• [Task details]: Exactly how many lines of the data below include the string "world"? State the number and nothing more.

____

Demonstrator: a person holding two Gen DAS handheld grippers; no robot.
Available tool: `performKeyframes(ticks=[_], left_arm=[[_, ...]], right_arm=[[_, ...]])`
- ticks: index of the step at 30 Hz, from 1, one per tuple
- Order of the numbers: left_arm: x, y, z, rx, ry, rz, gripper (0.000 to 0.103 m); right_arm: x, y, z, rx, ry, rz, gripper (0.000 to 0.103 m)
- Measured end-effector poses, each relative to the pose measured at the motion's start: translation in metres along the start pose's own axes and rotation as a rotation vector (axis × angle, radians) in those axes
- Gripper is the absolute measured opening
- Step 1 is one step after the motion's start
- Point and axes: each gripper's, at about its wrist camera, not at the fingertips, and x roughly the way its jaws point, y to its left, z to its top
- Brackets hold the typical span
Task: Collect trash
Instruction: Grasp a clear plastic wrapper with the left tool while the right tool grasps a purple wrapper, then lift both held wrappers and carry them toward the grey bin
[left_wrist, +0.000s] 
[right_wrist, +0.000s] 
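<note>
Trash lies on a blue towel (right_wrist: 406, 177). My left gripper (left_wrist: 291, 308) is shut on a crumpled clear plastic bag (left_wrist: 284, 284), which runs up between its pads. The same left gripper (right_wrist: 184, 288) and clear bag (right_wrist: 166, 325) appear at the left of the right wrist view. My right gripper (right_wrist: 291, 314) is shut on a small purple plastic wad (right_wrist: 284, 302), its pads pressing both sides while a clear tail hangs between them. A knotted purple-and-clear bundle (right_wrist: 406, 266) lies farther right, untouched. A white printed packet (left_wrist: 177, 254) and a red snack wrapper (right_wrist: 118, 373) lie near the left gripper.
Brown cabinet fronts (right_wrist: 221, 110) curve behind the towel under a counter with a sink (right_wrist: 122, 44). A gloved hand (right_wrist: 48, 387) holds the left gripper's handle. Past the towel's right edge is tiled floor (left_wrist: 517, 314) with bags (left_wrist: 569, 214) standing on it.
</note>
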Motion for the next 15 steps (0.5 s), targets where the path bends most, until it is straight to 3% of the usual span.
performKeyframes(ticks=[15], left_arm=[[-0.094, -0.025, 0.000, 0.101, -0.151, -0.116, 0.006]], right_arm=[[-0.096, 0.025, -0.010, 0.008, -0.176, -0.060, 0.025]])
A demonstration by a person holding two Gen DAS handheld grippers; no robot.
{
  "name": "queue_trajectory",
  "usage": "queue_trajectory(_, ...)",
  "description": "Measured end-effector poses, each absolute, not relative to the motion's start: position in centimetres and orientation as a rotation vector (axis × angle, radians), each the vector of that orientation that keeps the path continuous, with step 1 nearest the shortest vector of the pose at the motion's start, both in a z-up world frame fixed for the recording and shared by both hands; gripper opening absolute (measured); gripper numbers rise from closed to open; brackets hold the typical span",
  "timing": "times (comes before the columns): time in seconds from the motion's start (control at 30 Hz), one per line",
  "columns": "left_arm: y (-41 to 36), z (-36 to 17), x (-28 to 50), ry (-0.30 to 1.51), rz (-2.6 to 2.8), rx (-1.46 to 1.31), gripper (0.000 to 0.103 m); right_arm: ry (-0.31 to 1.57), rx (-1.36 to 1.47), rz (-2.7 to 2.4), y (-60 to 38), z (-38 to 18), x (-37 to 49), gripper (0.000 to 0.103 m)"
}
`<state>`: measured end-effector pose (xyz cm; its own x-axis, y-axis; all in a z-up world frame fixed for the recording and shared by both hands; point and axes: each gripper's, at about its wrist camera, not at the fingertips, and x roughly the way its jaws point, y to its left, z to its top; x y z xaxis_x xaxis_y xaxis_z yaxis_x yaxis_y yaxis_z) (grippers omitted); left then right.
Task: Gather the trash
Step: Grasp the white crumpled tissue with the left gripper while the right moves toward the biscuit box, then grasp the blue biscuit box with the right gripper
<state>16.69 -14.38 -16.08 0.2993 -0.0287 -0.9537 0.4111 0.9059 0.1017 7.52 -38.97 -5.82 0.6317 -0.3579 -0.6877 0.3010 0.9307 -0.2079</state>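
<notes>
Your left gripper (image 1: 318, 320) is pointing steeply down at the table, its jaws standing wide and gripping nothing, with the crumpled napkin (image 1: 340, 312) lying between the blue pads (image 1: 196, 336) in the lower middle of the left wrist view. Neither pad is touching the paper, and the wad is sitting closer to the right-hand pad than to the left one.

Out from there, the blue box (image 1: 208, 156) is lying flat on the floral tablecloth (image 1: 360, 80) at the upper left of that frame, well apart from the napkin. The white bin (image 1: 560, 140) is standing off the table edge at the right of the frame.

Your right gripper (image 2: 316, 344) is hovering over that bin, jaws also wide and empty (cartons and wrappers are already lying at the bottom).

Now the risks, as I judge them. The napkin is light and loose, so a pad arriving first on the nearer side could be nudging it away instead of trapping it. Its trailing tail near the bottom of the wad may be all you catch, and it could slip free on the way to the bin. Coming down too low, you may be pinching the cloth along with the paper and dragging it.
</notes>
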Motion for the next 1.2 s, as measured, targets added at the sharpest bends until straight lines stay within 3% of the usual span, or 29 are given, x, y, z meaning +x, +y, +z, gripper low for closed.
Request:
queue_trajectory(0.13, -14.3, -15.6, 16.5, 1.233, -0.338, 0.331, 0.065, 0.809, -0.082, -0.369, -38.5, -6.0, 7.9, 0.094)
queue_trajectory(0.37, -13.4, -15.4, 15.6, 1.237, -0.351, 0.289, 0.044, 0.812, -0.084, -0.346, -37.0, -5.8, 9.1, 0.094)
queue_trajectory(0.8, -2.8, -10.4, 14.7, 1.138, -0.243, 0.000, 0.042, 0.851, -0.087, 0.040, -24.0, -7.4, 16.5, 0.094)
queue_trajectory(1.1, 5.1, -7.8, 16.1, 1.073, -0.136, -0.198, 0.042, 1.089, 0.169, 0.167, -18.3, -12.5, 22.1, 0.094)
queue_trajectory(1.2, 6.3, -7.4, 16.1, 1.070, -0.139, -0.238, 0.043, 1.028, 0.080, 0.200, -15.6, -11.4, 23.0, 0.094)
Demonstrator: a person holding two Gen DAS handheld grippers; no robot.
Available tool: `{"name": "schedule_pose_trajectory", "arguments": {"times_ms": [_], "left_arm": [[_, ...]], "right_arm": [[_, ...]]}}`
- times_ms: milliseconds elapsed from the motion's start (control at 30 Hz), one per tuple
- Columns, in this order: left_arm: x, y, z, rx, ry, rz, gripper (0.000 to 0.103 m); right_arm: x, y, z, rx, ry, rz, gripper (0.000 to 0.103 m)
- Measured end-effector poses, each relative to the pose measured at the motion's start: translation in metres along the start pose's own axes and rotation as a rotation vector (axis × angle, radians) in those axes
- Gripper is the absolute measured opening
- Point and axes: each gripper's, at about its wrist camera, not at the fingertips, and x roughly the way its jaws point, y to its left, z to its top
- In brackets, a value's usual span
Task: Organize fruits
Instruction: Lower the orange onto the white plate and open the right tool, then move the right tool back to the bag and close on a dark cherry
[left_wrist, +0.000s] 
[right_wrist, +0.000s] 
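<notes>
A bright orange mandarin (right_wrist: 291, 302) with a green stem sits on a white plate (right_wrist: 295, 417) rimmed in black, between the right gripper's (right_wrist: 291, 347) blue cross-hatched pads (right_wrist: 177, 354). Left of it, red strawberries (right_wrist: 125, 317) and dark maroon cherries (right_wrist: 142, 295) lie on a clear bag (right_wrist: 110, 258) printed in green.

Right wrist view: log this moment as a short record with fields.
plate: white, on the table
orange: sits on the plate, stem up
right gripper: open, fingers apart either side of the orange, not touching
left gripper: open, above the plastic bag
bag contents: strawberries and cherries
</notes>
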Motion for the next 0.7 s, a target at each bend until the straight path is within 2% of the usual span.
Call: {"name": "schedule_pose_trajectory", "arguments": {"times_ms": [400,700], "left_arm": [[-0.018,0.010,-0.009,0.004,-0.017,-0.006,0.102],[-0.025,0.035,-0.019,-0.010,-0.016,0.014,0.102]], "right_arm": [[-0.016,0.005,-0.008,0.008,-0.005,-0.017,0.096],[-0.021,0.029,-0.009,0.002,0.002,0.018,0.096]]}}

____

• [Solution for this task]: 2